### GOAL OF THE EXERCISE
Go through the listing and copy every line word for word.

### DATA EXTRACT

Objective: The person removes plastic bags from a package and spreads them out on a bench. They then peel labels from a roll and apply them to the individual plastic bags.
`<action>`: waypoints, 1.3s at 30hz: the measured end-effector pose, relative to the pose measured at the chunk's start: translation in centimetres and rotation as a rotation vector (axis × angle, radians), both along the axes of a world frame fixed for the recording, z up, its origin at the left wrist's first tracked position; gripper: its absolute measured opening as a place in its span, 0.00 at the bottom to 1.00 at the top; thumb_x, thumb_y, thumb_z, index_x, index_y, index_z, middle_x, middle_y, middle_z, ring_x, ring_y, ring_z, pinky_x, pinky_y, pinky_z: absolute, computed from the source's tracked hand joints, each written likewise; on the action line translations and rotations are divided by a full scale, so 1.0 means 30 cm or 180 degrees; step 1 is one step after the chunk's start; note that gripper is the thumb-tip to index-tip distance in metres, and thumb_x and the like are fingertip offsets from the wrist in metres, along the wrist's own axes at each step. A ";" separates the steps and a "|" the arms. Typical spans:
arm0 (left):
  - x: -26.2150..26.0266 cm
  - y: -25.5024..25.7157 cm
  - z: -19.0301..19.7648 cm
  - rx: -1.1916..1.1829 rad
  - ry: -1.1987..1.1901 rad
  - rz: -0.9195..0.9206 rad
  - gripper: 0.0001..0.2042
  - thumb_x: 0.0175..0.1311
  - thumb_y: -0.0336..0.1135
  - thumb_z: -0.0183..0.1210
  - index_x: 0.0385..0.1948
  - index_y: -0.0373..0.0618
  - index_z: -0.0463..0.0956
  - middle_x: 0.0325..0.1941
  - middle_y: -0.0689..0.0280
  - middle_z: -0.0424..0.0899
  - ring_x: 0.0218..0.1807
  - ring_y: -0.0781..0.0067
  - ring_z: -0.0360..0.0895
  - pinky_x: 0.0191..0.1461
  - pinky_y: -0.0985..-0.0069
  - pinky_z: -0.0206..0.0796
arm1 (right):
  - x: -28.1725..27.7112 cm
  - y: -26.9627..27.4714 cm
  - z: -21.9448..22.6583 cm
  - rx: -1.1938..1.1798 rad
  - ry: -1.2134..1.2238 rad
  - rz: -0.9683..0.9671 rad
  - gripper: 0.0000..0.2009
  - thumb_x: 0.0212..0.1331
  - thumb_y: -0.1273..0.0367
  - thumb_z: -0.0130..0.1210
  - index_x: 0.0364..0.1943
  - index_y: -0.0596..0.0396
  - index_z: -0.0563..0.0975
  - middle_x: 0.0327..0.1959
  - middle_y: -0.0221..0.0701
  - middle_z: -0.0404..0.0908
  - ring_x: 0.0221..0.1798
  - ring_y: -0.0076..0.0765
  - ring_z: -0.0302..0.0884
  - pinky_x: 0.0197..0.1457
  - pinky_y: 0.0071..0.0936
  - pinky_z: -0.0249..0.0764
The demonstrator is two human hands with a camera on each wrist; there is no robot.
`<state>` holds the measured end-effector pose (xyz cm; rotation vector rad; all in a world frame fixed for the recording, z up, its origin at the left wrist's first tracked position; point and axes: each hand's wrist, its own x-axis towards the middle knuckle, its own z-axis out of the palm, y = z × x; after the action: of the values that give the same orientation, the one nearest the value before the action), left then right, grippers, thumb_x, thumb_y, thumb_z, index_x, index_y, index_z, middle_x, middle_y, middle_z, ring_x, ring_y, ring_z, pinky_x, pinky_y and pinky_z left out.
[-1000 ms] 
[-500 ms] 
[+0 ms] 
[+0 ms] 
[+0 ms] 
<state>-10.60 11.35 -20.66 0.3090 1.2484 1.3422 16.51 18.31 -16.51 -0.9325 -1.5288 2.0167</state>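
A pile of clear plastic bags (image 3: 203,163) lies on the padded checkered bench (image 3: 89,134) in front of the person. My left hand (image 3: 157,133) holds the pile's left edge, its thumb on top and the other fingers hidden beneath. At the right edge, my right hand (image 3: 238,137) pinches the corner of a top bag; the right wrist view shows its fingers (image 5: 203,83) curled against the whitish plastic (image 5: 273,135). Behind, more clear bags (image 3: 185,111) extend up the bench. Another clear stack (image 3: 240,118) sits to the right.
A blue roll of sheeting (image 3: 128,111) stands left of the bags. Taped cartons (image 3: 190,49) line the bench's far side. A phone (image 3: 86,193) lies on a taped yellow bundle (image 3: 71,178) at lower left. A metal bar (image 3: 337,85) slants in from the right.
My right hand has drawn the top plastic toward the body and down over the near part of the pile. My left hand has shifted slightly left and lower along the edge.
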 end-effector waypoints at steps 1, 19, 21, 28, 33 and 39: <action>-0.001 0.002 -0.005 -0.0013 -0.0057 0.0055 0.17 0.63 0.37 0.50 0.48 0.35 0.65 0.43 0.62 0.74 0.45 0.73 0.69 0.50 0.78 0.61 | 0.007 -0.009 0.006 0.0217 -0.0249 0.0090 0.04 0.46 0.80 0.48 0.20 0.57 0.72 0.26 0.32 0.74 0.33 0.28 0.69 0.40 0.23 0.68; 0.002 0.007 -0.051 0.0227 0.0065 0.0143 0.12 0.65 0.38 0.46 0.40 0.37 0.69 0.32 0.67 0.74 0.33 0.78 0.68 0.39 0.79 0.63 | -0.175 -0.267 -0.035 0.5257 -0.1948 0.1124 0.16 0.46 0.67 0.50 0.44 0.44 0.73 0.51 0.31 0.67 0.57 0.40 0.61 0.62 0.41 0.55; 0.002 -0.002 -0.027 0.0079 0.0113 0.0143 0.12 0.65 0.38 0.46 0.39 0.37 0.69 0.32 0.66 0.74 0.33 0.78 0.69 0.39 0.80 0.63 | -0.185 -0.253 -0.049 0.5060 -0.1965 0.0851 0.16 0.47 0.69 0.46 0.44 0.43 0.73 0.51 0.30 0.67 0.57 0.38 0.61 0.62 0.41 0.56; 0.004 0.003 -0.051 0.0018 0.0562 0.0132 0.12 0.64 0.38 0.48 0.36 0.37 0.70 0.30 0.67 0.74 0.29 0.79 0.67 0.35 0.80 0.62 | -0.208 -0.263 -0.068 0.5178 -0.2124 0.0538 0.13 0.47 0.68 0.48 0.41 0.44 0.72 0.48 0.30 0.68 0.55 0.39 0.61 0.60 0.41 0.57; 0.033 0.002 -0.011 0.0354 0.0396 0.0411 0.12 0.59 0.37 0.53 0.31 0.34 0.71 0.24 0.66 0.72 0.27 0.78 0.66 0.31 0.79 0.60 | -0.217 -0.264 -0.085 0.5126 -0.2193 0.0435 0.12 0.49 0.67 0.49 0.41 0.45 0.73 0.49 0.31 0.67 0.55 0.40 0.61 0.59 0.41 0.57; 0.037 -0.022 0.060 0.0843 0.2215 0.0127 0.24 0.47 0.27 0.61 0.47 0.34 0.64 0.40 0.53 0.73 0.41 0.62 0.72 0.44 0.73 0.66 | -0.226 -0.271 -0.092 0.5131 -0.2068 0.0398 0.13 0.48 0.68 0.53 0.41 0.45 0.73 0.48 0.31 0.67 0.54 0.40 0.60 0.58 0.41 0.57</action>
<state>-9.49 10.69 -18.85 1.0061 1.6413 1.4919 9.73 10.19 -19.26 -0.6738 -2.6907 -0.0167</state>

### EXERCISE ANSWER
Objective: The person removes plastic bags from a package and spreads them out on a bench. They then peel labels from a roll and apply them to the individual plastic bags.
`<action>`: waypoints, 1.3s at 30hz: the measured end-effector pose, relative to the pose measured at the chunk's start: translation in centimetres and rotation as a rotation vector (axis × angle, radians), both along the axes of a world frame fixed for the recording, z up, its origin at the left wrist's first tracked position; gripper: its absolute measured opening as a place in its span, 0.00 at the bottom to 1.00 at the top; thumb_x, thumb_y, thumb_z, index_x, index_y, index_z, middle_x, middle_y, middle_z, ring_x, ring_y, ring_z, pinky_x, pinky_y, pinky_z: absolute, computed from the source's tracked hand joints, each written likewise; on the action line translations and rotations are divided by a full scale, so 1.0 means 30 cm or 180 degrees; step 1 is one step after the chunk's start; note that gripper is the thumb-tip to index-tip distance in metres, and thumb_x and the like are fingertip offsets from the wrist in metres, along the wrist's own axes at each step. A ";" separates the steps and a "|" the arms. Typical spans:
arm0 (left):
  - x: -26.2150..26.0266 cm
  - y: -25.5024..25.7157 cm
  - z: -19.0301..19.7648 cm
  - rx: -1.1916..1.1829 rad
  - ry: -1.1987..1.1901 rad
  - rz: -0.9195..0.9206 rad
  - gripper: 0.0001..0.2042
  - thumb_x: 0.0175..0.1311
  - thumb_y: -0.0336..0.1135
  - thumb_z: -0.0183..0.1210
  - index_x: 0.0385..0.1948
  - index_y: -0.0373..0.0618
  - index_z: -0.0463..0.0956
  - middle_x: 0.0325..0.1941
  - middle_y: -0.0689..0.0280
  - middle_z: -0.0424..0.0899
  - ring_x: 0.0218..0.1807
  - ring_y: -0.0781..0.0067
  - ring_z: -0.0360..0.0895
  - pinky_x: 0.0191..0.1461
  - pinky_y: -0.0985..-0.0069
  - pinky_z: -0.0206..0.0796
arm1 (right):
  - x: -28.1725..27.7112 cm
  - y: -26.9627..27.4714 cm
  - z: -21.9448..22.6583 cm
  - rx: -1.1938..1.1798 rad
  - ry: -1.2134..1.2238 rad
  - rz: -0.9683..0.9671 rad
  - gripper: 0.0000..0.2009
  - thumb_x: 0.0212..0.1331
  - thumb_y: -0.1273..0.0367
  - thumb_z: -0.0130..0.1210
  - index_x: 0.0364..0.1943
  - index_y: -0.0596..0.0396
  - index_z: -0.0563..0.0975
  - middle_x: 0.0327..0.1959
  - middle_y: -0.0221..0.0701
  - middle_z: -0.0404..0.0908
  - ring_x: 0.0221..0.1798
  - ring_y: -0.0076..0.0765
  - ring_z: -0.0302..0.0884
  - pinky_x: 0.0197..0.1457
  - pinky_y: 0.0071..0.0936
  - pinky_z: -0.0249..0.0764
The demonstrator is two human hands with a camera on each wrist; there is no robot.
`<state>` holds the measured end-effector pose (xyz cm; rotation vector rad; all in a world frame fixed for the recording, z up, its origin at the left wrist's first tracked position; point and axes: each hand's wrist, its own x-axis towards the middle knuckle, its own z-axis out of the palm, y = z × x; after the action: of the values that give the same orientation, the one nearest the value before the action), left then right, grippers, thumb_x, thumb_y, thumb_z, index_x, index_y, index_z, middle_x, middle_y, middle_z, ring_x, ring_y, ring_z, pinky_x, pinky_y and pinky_z left out.
[-1000 ms] 
[-500 ms] 
[+0 ms] 
[+0 ms] 
[+0 ms] 
<state>-10.60 11.35 -20.66 0.3090 1.2484 1.3422 16.51 18.31 -16.51 -0.9325 -1.5288 2.0167</state>
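A pile of clear plastic bags (image 3: 203,163) lies on the padded checkered bench (image 3: 89,134) in front of the person. My left hand (image 3: 157,133) holds the pile's left edge, its thumb on top and the other fingers hidden beneath. At the right edge, my right hand (image 3: 238,137) pinches the corner of a top bag; the right wrist view shows its fingers (image 5: 203,83) curled against the whitish plastic (image 5: 273,135). Behind, more clear bags (image 3: 185,111) extend up the bench. Another clear stack (image 3: 240,118) sits to the right.
A blue roll of sheeting (image 3: 128,111) stands left of the bags. Taped cartons (image 3: 190,49) line the bench's far side. A phone (image 3: 86,193) lies on a taped yellow bundle (image 3: 71,178) at lower left. A metal bar (image 3: 337,85) slants in from the right.
My right hand has drawn the top plastic toward the body and down over the near part of the pile. My left hand has shifted slightly left and lower along the edge.
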 end-effector waypoints at steps 1, 19, 21, 28, 33 and 39: <action>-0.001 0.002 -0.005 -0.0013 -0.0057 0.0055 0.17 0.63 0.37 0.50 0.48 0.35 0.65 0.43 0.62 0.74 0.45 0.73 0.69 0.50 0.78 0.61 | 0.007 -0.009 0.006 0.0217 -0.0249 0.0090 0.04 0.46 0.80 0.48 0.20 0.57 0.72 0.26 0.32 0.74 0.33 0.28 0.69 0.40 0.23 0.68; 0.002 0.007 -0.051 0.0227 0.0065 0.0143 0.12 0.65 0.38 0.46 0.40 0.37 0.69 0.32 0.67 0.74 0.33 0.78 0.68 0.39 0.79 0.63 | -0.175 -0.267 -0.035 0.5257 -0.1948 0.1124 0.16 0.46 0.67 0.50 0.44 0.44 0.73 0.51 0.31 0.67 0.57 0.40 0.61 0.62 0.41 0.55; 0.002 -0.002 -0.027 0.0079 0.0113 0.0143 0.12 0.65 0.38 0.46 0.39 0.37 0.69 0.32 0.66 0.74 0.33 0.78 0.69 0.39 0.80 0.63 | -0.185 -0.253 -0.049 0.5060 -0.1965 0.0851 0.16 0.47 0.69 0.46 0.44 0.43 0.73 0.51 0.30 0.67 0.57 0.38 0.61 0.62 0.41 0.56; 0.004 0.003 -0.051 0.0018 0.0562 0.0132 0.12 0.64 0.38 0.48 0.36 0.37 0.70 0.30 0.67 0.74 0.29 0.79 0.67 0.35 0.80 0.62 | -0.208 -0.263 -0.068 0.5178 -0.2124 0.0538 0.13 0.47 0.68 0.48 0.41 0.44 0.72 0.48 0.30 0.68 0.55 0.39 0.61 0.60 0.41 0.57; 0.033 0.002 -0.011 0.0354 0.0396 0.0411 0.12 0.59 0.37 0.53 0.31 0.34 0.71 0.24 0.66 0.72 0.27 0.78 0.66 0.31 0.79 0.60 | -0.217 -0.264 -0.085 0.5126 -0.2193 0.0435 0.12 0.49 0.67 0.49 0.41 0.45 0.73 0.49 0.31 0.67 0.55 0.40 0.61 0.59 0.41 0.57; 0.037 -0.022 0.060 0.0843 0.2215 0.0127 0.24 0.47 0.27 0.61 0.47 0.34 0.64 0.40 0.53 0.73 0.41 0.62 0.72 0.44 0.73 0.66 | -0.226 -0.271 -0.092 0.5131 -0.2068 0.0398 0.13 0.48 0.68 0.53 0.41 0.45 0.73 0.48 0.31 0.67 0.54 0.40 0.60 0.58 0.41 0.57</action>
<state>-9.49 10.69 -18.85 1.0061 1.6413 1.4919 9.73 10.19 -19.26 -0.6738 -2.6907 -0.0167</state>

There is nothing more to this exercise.